• **Problem statement**
Reproduce the listing in full, exactly as written, but without images.

• **Data**

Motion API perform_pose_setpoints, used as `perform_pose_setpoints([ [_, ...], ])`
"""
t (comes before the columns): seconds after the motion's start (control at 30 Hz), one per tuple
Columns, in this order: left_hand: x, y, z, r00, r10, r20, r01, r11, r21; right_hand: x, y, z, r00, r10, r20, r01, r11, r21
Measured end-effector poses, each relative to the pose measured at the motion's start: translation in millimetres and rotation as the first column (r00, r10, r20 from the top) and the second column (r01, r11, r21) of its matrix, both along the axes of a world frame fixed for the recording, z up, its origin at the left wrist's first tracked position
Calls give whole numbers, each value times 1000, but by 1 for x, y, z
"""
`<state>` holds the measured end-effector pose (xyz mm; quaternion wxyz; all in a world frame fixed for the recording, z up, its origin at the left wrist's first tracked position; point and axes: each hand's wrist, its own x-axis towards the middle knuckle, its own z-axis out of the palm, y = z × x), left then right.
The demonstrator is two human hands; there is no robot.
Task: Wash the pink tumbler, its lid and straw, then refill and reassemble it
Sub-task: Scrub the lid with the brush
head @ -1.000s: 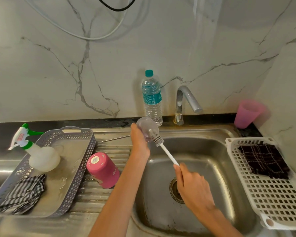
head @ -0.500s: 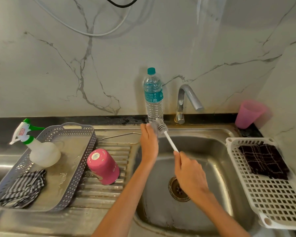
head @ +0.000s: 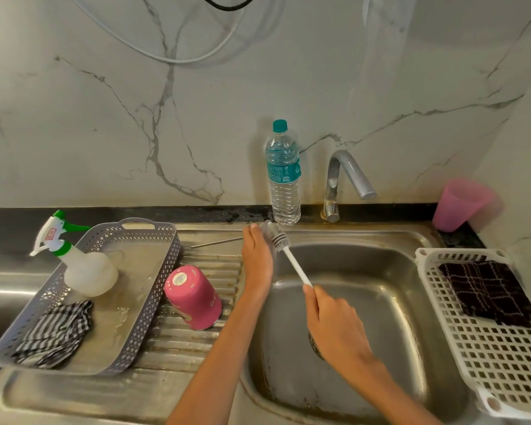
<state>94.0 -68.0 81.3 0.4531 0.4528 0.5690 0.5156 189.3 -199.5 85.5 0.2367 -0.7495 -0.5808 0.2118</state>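
Note:
The pink tumbler [head: 193,297] stands upside down on the ribbed drainboard, left of my forearm. A thin metal straw [head: 216,242] lies on the drainboard behind it. My left hand [head: 256,259] is raised at the sink's back-left corner, closed around the clear lid [head: 266,225]; only a sliver of the lid shows past my fingers. My right hand [head: 331,326] grips the white handle of a bottle brush [head: 292,259] over the basin. The brush's grey bristle head presses against the lid at my left fingertips.
A water bottle [head: 284,173] and the tap [head: 344,179] stand behind the steel sink [head: 396,302]. A pink cup [head: 459,204] sits at the back right. A white basket [head: 488,363] holds a dark cloth. At left, a grey tray [head: 154,271] holds a spray bottle and a checked cloth.
My left hand has turned so the clear lid, plainly visible a second ago, is now mostly hidden. The brush has moved up and back with it, and the view has shifted slightly.

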Motion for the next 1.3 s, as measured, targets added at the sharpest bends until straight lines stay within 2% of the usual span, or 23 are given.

• **Answer to the exercise**
Motion API perform_pose_setpoints, used as `perform_pose_setpoints([ [_, ...], ])`
"""
t (comes before the columns): seconds after the motion's start (control at 30 Hz), one per tuple
Columns, in this order: left_hand: x, y, z, r00, r10, r20, r01, r11, r21; right_hand: x, y, z, r00, r10, r20, r01, r11, r21
Measured end-effector poses, each relative to the pose measured at the motion's start: translation in millimetres and rotation as the first column (r00, r10, r20 from the top) and the second column (r01, r11, r21) of its matrix, both along the axes of a world frame fixed for the recording, z up, its origin at the left wrist's first tracked position
Calls give whole numbers, each value times 1000, but by 1 for x, y, z
"""
`<state>` holds the measured end-effector pose (xyz mm; quaternion wxyz; all in a world frame fixed for the recording, z up, its origin at the left wrist's first tracked position; point and axes: each hand's wrist, its own x-axis towards the middle knuckle, its own z-axis out of the palm, y = z × x), left then right.
The demonstrator is two human hands; there is no robot.
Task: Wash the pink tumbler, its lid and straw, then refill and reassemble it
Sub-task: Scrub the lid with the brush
head @ -1.000s: 
head @ -0.500s: 
head @ +0.000s: 
<state>94.0 -68.0 81.3 0.4531 0.4528 0.5690 0.5156 189.3 -199.5 85.5 0.2367 -0.7495 -0.5808 0.2118</state>
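Note:
The pink tumbler [head: 193,297] stands upside down on the ribbed drainboard, left of my forearm. A thin metal straw [head: 216,242] lies on the drainboard behind it. My left hand [head: 256,259] is raised at the sink's back-left corner, closed around the clear lid [head: 266,225]; only a sliver of the lid shows past my fingers. My right hand [head: 331,326] grips the white handle of a bottle brush [head: 292,259] over the basin. The brush's grey bristle head presses against the lid at my left fingertips.
A water bottle [head: 284,173] and the tap [head: 344,179] stand behind the steel sink [head: 396,302]. A pink cup [head: 459,204] sits at the back right. A white basket [head: 488,363] holds a dark cloth. At left, a grey tray [head: 154,271] holds a spray bottle and a checked cloth.
My left hand has turned so the clear lid, plainly visible a second ago, is now mostly hidden. The brush has moved up and back with it, and the view has shifted slightly.
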
Motion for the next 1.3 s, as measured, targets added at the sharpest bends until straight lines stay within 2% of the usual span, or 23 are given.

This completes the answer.